Provided information =>
________________

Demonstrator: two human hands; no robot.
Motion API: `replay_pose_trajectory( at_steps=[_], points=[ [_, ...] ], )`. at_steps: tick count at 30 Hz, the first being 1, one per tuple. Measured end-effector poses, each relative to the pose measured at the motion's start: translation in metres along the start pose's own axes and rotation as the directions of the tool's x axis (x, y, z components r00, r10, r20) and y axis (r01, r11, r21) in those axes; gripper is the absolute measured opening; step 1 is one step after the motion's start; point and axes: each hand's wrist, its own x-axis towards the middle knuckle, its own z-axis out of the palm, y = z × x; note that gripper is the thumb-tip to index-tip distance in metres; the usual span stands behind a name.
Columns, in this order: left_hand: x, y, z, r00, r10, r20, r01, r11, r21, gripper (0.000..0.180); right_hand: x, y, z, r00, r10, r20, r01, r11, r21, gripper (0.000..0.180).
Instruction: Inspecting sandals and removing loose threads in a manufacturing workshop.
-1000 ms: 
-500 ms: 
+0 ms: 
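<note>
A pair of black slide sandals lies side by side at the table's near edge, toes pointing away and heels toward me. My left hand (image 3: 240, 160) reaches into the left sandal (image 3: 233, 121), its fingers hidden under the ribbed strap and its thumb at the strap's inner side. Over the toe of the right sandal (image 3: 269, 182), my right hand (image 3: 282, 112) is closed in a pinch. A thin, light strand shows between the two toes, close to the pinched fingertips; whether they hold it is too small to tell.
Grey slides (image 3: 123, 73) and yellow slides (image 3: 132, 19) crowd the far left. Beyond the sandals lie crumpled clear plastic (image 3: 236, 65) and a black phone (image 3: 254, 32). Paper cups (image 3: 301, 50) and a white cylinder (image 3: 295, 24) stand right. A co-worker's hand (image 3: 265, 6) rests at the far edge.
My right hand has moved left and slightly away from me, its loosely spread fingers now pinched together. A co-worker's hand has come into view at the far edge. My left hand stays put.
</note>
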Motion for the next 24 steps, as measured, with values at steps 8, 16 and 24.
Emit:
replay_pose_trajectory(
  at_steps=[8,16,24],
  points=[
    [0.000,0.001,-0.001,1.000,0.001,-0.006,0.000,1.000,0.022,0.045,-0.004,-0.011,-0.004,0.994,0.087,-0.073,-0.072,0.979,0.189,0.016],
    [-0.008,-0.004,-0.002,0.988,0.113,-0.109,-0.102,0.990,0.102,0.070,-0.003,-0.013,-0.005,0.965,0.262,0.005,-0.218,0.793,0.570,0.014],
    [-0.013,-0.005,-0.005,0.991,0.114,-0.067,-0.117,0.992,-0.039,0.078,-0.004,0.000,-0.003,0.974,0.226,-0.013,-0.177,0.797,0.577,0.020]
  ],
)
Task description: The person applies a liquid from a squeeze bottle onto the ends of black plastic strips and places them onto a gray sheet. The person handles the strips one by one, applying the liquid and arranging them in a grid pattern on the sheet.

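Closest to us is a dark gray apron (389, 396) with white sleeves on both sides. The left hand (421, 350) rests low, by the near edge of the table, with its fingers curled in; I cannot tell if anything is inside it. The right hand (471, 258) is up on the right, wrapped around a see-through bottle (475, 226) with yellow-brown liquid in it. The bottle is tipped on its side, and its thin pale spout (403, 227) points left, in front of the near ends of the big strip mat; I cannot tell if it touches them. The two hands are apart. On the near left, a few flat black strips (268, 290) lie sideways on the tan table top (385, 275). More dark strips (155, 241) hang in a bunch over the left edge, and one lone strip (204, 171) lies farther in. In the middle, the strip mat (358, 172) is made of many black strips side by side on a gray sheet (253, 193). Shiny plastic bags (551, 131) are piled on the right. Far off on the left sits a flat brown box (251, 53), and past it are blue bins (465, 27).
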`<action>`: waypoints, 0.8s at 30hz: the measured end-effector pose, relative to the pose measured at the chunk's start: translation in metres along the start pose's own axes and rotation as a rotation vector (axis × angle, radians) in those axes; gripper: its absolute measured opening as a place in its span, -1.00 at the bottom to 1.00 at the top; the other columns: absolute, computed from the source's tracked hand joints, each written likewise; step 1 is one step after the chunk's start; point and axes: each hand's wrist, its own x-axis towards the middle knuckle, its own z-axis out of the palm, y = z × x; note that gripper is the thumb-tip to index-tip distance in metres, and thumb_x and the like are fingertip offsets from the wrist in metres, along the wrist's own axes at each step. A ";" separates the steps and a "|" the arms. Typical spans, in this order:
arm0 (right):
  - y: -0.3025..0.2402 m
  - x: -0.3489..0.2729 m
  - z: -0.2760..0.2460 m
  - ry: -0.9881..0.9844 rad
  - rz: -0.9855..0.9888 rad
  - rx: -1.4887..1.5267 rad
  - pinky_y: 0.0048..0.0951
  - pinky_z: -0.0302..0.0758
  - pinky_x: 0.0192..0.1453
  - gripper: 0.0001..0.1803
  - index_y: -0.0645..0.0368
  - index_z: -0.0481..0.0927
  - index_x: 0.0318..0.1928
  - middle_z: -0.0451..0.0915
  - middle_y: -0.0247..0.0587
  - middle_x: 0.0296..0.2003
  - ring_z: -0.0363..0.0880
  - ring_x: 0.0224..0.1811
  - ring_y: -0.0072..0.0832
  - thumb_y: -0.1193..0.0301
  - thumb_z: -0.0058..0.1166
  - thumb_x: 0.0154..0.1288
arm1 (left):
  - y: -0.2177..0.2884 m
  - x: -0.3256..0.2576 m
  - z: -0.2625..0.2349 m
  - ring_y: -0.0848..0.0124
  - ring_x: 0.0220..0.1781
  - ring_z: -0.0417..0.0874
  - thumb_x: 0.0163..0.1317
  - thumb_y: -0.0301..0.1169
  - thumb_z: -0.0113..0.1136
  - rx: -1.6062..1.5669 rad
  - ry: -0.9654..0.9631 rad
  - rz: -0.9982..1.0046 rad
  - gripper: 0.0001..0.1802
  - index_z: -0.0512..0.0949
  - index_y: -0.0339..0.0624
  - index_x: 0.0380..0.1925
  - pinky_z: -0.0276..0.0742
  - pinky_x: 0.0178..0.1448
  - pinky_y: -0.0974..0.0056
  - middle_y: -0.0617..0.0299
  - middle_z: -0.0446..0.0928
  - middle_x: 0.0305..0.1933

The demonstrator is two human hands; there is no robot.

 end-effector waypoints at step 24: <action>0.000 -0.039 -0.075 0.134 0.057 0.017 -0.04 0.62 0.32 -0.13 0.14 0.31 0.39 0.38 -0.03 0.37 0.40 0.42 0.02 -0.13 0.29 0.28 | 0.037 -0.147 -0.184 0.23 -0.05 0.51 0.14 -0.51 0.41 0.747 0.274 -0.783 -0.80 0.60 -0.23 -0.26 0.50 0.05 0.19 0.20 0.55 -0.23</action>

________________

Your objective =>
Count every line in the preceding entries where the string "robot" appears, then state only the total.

Answer box =>
2